Tuesday, July 21, 2020

Further Chronicles of Avonlea (Chronicles of Avonlea #2) by L.M. Montgomery.



Aunt Cynthia's Persian Cat begins amusingly enough, and is set in time when Anne was teaching but not yet married - there's a casual mention of Anne seen walking with Dr Irving, presumably not Stephen Irving; and a bit later Anne's being engaged to Gilbert Blythe is discussed and confirmed between the protagonist and her sister, Sue and Ismay Meade respectively. Here again is an aunt trying to get her niece to marry someone she keeps refusing. Ultimately it's the Persian cat who's the matchmaker, quite unintentionally.

The Materializing Of Cecil has a woman of forty making up a story, when asked by a young girl new to Avonlea, about a beau she had at eighteen, just to avoid a humiliation in the sewing circle - with a made up name and description - just to have a person of that name and description turn up shortly thereafter in town as a visitor to a family new in town. That it eventually turns into a romance and marriage, is the authors usual satisfactory finishing touch.

Her Father's Daughter involves a deeply inherent caste system of society of Europe and lands of European migration, which has seafaring communities held lower than the settled farming ones; in its more known form, caste systems of these societies has lanholding gentry at the beginning rung of respectable castes, while wealth and titles count for more when added to lanholding and history thereof. All that is in the background of the story, though, and the story is beautiful.

Jane's Baby has the author take up her favourite theme again, about an older sister displeased at a younger one for being married; here the story goes further, and the two are finally united again in their need of one another, after a cousin has died and her baby daughter was left to the younger one.

The Dream-Child has a male protagonist,  a first, not only in this volume but in this whole collection so far. The story has a young couple deal with the death of a toddler firstborn, a son, with the mother beginning to hear him call her at nights, and her trying to catch him on the seashore. Then comes the surprise, mystery, a ghastly revelation, and a good satisfactory solution all around.

The Brother Who Failed has a family, a clan, acknowledge the debt they owe to the eldest for his virtues, although they are huge successes in the world and he's barely keeping out of debt - they owe it to his guidance and help at a key point in life of each one.

The Return Of Hester has the author yet again deal with her favourite theme, here with a variation - a younger sister deprived of a full life of love and marriage by an older sister who prevails even in her death, leaving the younger one lonely. Here the author again has a spirit healing the rift.

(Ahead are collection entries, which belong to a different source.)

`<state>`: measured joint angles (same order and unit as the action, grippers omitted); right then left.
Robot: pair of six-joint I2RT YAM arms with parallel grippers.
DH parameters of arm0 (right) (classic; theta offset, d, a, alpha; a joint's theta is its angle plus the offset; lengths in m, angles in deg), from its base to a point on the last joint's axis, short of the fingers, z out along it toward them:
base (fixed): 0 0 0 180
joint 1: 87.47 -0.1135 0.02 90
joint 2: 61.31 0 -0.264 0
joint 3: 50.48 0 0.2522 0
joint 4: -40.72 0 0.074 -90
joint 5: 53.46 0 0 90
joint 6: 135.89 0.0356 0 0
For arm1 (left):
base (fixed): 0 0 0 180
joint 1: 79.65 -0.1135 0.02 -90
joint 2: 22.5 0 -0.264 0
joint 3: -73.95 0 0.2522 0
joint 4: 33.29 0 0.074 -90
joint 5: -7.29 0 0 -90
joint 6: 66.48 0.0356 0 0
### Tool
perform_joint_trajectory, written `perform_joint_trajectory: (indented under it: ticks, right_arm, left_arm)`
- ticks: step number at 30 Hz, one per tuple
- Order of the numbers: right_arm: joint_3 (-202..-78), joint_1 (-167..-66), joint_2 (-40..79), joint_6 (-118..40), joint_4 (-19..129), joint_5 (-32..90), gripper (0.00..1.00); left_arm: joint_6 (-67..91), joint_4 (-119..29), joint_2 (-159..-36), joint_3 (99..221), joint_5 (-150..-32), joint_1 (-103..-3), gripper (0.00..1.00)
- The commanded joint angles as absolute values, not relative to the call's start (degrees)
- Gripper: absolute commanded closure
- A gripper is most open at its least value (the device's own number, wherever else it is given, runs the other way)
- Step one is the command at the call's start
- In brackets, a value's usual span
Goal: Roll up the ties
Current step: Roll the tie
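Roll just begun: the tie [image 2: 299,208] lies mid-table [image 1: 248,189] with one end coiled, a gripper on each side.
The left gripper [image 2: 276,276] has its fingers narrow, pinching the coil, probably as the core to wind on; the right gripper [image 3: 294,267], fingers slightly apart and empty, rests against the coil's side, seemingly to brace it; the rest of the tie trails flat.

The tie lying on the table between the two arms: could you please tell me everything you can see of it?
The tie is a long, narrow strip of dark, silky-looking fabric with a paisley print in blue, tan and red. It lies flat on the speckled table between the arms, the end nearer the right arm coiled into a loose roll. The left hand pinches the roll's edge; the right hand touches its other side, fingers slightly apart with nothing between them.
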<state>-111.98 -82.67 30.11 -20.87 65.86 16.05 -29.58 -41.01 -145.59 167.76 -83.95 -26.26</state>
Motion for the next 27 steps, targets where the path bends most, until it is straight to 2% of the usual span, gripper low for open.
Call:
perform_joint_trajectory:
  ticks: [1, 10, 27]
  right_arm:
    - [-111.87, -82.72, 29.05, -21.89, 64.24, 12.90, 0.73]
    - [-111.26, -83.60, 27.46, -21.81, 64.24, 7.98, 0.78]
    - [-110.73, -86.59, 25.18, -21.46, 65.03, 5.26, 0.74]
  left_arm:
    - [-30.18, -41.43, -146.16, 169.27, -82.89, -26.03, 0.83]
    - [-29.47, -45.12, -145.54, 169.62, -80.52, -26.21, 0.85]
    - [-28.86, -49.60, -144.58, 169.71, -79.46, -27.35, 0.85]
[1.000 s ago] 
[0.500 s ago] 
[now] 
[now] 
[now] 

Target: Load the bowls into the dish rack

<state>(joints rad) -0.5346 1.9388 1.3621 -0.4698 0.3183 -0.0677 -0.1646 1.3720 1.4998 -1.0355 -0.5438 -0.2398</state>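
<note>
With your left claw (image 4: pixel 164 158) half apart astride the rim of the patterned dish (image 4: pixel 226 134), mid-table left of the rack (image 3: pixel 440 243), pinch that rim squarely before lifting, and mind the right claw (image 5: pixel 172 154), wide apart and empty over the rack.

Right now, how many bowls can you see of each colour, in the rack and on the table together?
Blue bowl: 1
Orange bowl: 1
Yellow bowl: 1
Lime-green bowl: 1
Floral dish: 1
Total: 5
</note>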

The Little Brown Book Of Miss Emily is set in time when Stephen Irving and Lavender Lewis are married and back in her home, and here the protagonist is Anne Shirley, visiting them with Diana Barry. The story unfolds with an old aunt, of the Leith girls they befriend, dying, and Anne finding her trunk bequeathed to her, sent to Green Gables. It contains a diary of her youth. And a heart rending love story, of two young lovers separated by his cold calculating parents making the girl refuse him, because she has nothing except youth and beauty and love to offer him, since she's poor.

Sara's Way has a scene very reminiscent of Melanie Wilkes defending Scarlett O'Hara and telling off her cousin and sister in law, in just such a gathering of women - only, here its Sara defending the honest, upright beau Lige she was until then resisting agreeing to marry.

The Son Of His Mother tackles the theme of a possessive mother forcing her son to choose between her and his new found love, reducing them to misery, even at the cost of losing the previous open intimacy between herself and her son. In the process the author also takes in the malignant spirit that would repay lifelong kindnesses of someone superior by inflicting pain and torture, just to see the benefactor reduced to agony and writhing, resulting in this power over the superior. The author resolves it as often with forgiveness for the latter, and a seemingly intervention from above bringing wisdom for the former.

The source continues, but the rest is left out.